Tom: That’s a cracking synth intro. I mean, that’s because it’s basically just from some early 2000s dance track, but it turns into something pretty good afterwards as well.

Tim: Doesn’t it just? I don’t know why this wasn’t a single, I really don’t, especially since it’s MILES better than the two other non-The Girl singles that got released off the album. We have POWER and STRENGTH and FORTITUDE and OTHER SYNONYMS in there, with the sound and the lyrics alike.

Tom: Which, let’s face it, is more her style.

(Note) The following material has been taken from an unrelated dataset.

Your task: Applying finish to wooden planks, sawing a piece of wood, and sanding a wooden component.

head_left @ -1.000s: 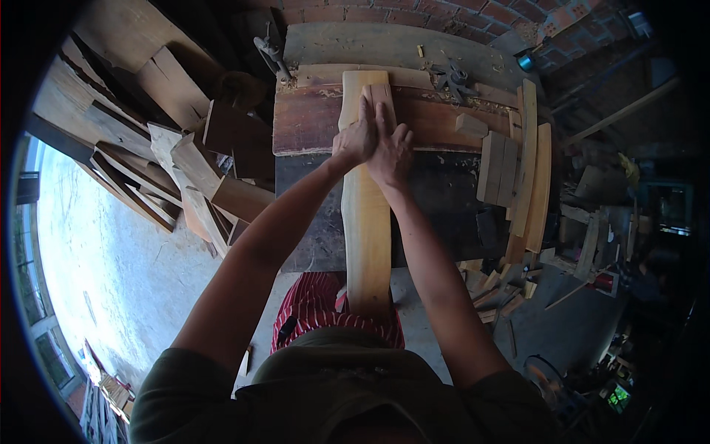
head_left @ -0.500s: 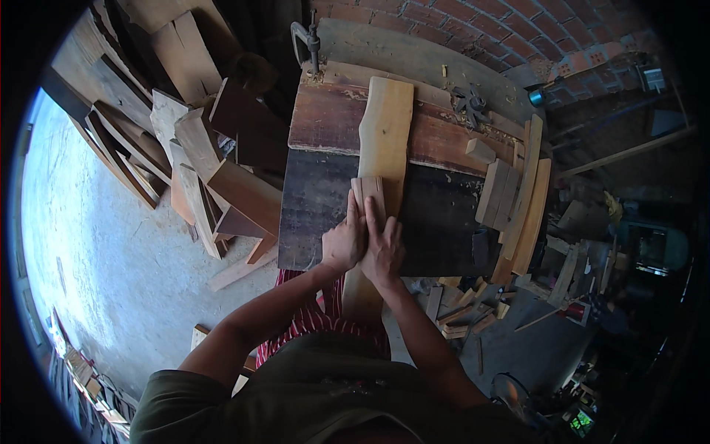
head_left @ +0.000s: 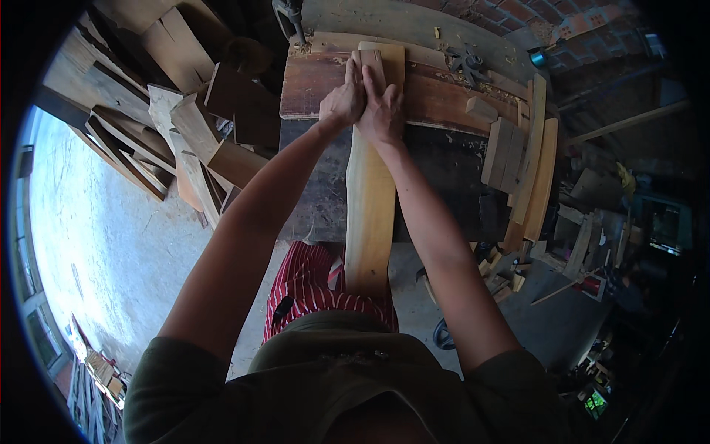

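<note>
A long pale board lies lengthwise on the bench, its near end reaching over the front edge to my body. Toward its far end sits a wooden hand plane, a narrow brown block whose blade is hidden. My left hand grips it from the left, index finger stretched forward along the body. From the right, my right hand holds it the same way, with the other fingers curled. The two hands touch side by side, covering the plane's rear part.
The dark bench top carries wood blocks and long strips at its right. A metal clamp stands at the far left corner. Shavings lie around a dark star-shaped knob. Scrap boards are piled at left.
Both hands have pushed the plane forward along the board, from its middle toward its far end. My arms are more stretched out, and the view has shifted slightly.
</note>
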The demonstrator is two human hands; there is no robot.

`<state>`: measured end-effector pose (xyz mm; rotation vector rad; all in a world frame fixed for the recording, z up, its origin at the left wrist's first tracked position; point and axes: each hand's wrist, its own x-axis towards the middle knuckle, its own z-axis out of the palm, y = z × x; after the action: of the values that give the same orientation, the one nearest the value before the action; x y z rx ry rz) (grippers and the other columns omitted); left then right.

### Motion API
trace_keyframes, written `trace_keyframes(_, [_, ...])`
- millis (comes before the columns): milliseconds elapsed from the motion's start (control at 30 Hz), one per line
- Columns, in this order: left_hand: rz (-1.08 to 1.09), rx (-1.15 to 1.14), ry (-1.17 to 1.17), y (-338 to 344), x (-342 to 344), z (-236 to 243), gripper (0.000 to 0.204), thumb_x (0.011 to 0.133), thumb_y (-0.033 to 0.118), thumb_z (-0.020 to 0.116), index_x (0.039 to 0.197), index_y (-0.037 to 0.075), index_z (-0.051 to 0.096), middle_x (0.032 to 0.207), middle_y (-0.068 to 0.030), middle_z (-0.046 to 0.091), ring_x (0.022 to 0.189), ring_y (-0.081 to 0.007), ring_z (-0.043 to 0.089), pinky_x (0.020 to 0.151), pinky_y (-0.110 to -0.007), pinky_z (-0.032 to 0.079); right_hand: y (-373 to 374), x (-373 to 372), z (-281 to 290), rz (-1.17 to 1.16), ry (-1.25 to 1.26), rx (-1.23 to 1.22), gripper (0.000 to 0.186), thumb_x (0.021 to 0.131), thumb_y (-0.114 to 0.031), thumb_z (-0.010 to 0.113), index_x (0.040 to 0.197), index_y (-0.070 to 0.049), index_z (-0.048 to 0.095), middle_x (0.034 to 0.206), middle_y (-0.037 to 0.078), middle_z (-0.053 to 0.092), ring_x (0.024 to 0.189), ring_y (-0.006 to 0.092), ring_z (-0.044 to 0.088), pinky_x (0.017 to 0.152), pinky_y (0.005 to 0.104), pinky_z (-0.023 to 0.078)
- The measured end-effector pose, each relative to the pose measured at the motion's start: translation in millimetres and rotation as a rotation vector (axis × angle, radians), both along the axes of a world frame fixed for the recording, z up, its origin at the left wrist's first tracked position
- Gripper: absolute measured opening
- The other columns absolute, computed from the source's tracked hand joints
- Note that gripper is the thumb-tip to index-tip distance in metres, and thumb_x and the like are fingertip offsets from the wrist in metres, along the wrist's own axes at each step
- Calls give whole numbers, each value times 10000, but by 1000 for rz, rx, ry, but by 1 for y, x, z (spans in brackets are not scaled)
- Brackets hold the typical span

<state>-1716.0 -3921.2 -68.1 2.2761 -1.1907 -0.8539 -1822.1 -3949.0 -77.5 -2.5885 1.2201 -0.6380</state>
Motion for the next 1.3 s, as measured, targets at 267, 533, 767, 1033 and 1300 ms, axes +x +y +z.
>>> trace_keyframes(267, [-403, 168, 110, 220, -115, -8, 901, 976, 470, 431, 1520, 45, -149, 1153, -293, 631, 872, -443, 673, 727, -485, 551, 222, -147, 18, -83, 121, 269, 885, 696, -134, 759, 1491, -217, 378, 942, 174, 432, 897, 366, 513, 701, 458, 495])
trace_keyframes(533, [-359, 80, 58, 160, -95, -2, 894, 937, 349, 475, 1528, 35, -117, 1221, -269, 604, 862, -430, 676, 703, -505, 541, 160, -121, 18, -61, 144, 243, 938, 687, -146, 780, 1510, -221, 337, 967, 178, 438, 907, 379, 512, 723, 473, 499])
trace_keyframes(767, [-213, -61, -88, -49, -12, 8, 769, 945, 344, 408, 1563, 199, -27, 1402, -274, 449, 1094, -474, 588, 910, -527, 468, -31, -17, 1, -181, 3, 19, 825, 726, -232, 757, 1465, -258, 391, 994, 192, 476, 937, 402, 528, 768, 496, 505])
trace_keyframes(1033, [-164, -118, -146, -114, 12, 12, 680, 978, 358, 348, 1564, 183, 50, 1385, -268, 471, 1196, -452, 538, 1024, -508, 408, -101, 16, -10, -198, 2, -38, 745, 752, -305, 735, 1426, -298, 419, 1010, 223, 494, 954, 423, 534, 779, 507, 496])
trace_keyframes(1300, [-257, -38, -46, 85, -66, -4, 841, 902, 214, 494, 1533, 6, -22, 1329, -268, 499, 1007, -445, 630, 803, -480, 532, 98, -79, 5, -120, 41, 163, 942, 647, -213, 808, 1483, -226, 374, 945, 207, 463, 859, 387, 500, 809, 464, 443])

Tim: Admittedly it probably wouldn’t have done that well as a single – sadly, none of her non-Melodifestivalen singles have charted since 2004, but really all that shows is how lost and astray the Swedish public have got since then. This is GREAT, and an ANTHEM for our times.

Charlotte Perrelli – Bröllopsvalsen

“This does seem a little… too much.”

Tim: Or, to put it Englishly, Wedding Waltz. And, much as with yesterday’s “Brinner i bröstet”, it has exactly the sound you’d associate with its title.

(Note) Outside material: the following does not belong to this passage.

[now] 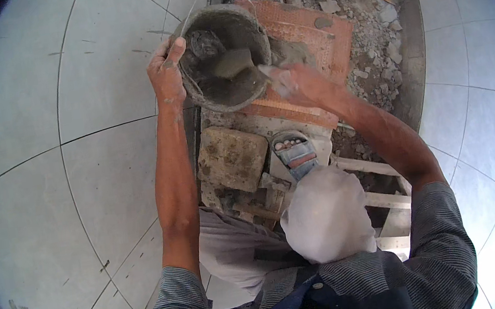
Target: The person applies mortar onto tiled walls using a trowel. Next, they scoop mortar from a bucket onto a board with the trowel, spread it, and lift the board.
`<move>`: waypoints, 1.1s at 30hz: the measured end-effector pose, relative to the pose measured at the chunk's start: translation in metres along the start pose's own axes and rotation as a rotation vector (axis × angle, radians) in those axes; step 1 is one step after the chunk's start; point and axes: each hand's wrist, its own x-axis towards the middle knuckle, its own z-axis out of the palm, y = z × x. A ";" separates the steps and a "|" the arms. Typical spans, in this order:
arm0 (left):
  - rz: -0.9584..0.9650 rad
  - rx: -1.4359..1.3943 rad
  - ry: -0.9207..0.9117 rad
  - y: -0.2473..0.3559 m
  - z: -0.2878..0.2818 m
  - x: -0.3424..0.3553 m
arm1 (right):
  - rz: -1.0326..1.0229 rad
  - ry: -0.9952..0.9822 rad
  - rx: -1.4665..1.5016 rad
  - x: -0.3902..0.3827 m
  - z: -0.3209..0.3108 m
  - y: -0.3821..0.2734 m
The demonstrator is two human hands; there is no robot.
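Observation:
A cement-caked bucket (231,103) with a thin wire handle is tipped so that its mouth faces me. My left hand (167,74) grips its left rim, thumb over the edge. Inside lie wet grey mortar and a dark rounded lump (205,44). My right hand (296,85), smeared with grey and slightly blurred, is at the right rim, closed round the handle of a trowel. The flat trowel blade (233,64) reaches into the bucket above the mortar. Its handle is mostly hidden by my fingers.
Under and right of the bucket lies an orange patterned board (333,43) with mortar on it. Rubble (381,55) fills the gap beyond. A rough square block (232,156) sits near my sandalled foot (294,151). Wooden slats (385,200) lie right of my knee; pale tiles (105,67) flank both sides.

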 end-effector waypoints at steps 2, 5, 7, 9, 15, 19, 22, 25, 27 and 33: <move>-0.013 0.009 -0.014 0.003 0.010 -0.005 | -0.064 0.118 0.075 0.013 0.000 0.004; -0.030 -0.119 -0.077 0.006 0.002 -0.001 | -0.126 0.120 0.081 0.005 0.007 0.012; 0.001 -0.091 -0.060 0.006 0.001 -0.005 | -0.114 0.001 0.006 -0.004 0.007 0.018; 0.031 -0.066 -0.042 0.005 0.002 -0.005 | -0.071 -0.080 -0.041 -0.008 0.001 0.020; 0.046 -0.090 -0.115 0.013 0.005 -0.002 | -0.055 0.001 -0.025 -0.001 0.010 0.011; 0.065 -0.070 -0.069 0.014 0.006 0.000 | -0.064 0.031 -0.085 -0.007 0.001 0.019; 0.039 -0.078 -0.059 0.010 0.003 -0.005 | -0.110 0.286 0.146 0.007 -0.006 0.001; 0.052 -0.116 -0.051 0.011 -0.001 -0.006 | 0.047 0.019 0.108 0.002 -0.006 -0.002; 0.049 -0.142 -0.059 0.009 0.004 -0.008 | -0.068 0.037 0.004 -0.021 0.004 0.022; 0.048 -0.065 -0.020 0.020 0.007 -0.013 | -0.013 0.151 0.362 0.007 0.003 -0.028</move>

Tom: Good grief, it is actually a waltz! There aren’t many pop tracks in anything other than 4/4 time.

Tim: Yes, I like that – whole lot more interesting. It is entirely gentle, entirely happy, entirely waltzy; some might say dull, because even by non-banger standards there’s little to get excited about here, but it is a genuinely lovely sense of either “sit back and relax” if you’re listening at home, or “stand up and walk over to that special someone” if you’re at a wedding or some other such romantic occasion.

Tom: Something I’ve learned as friends get married: I never get emotional during wedding ceremonies, but I do during first dances. This, though, does seem a little… too much. A bit too cloying. A bit too try-hard. It’s a song about a wedding, not a song that could be played at a wedding, and I think that’s what twitches it over the edge to “a bit much”.

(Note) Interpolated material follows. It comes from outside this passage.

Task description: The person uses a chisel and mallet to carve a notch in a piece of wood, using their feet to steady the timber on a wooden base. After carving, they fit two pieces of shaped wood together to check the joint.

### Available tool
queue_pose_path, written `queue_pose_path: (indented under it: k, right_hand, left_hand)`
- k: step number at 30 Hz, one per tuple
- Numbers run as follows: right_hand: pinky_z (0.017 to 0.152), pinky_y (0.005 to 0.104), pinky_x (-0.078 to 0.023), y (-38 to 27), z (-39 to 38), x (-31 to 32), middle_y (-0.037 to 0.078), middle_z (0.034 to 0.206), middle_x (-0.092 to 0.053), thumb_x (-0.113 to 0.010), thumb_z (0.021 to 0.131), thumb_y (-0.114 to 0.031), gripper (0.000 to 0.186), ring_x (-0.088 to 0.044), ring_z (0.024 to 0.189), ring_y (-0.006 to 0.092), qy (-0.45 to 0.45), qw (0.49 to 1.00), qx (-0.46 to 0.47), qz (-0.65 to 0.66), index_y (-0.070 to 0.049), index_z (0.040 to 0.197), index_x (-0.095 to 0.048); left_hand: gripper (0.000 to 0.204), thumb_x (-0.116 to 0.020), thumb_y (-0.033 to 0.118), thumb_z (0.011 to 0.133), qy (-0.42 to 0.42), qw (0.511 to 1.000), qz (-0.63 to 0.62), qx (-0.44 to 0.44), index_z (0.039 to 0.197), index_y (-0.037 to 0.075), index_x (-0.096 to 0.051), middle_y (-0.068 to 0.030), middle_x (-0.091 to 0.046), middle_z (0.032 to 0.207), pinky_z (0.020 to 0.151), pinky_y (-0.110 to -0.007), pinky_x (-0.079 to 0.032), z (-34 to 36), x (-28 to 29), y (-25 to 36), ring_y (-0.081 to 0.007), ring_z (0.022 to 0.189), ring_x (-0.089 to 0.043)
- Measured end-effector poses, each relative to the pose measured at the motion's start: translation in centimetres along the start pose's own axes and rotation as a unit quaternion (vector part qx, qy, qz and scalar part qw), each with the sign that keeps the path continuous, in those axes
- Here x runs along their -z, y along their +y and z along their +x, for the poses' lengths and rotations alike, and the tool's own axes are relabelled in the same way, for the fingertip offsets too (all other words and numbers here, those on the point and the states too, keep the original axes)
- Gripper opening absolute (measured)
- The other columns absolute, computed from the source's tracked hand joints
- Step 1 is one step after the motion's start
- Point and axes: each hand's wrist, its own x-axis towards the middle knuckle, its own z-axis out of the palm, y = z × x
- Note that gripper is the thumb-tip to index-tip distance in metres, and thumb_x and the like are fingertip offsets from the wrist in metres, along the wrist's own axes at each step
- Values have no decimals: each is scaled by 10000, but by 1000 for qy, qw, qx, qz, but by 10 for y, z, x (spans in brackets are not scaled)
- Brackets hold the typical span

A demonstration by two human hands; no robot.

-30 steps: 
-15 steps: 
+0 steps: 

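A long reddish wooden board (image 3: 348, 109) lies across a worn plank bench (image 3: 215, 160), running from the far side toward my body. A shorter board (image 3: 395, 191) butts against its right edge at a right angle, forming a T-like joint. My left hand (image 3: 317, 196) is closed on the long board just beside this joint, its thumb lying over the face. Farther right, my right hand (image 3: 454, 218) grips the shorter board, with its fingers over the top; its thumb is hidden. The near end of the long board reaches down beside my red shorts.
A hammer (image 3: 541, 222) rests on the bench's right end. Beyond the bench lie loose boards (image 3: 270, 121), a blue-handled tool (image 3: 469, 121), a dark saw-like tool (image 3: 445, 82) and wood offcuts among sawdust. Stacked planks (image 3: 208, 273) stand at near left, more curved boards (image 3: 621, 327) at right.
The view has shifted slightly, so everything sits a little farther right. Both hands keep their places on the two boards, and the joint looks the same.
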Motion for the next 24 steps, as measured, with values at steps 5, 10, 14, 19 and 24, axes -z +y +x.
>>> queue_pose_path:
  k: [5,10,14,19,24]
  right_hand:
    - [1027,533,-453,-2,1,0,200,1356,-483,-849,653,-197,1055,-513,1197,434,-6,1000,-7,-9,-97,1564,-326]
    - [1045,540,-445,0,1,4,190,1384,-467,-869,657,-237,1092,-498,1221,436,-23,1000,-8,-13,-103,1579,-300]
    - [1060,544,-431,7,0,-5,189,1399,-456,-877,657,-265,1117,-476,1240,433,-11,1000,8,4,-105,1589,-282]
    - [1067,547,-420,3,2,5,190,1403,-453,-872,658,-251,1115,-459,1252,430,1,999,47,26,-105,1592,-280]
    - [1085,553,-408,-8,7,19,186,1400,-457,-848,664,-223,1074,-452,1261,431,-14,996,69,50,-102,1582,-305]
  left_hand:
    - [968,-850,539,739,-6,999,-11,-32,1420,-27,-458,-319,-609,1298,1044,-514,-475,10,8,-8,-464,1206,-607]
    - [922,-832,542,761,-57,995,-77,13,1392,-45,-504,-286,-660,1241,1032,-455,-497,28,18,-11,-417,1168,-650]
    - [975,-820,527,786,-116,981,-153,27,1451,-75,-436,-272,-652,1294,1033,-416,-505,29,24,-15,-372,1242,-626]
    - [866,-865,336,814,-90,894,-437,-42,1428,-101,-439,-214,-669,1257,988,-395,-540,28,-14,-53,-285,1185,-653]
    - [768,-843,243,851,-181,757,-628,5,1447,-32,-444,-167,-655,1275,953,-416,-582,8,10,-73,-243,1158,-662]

Tim: It’s not often I’d agree with you about too much emotional stuff, but here I think you might be right. Also, this song reminded me of how sad it is that even in this enlightened age there are, as you pointed out, still so few songs in waltz time, and that then immediately prompted me to play Queen Of My Heart, because why wouldn’t you?

Tom: I’ll bet that some couple, somewhere, has accidentally used that as a first dance song.

Tim: Given that I Will Always Love You generally tops the “songs to play at your wedding” lists, I would be astounded if you’re wrong.

Saturday Reject: Charlotte Perrelli – The Girl

5th out of a quarter of Sweden’s songs. We get Engelbert Humperdinck.

Tim: Six days before the BBC announced that Engelbert Humperdinck* would be representing Britain, a country that cares about Eurovision, and puts effort into finding a good song, had one of four semi-finals and noticed that a full four songs in it were even better than this.

* Engelbert Humperdinck, for crying out loud, whose notable achievement of the past ten years, according to Wikipedia, was auctioning his Harley Davidson for Leicestershire Air Ambulance.

Tom: What? Are you trying for the Run-On Sentence of the Year Award or something?

Tim: Put another way, a song as good as this one came fifth out of a quarter of Sweden’s songs, and we’re lumped with Engelbert Humperdinck. Jesus Christ.

Tom: I’m still not sure I follow you.

Tim: Tough.

Tom: Ooh. Their staging team have taken a couple of cues from Beyonce with that video wall. Which is probably for the best, because that opening is a bit naff compared to the rest of the song.

Tim: Wow, that Beyoncé’s things cool. But this opening, compared to the rest, yes it is a bit naff. But the rest is brilliant, which means the opening is still great.

Tom: Aside from that, and the middle eight, though – a bit too lacklustre for me there – this is a cracking song. I did keep wanting to sing Take That’s “Happy Now” over the top of it though.

Tim: Engelbert Humperdinck. My work is opening up a store in Stockholm later this year. You have no idea how much I want to get a transfer there.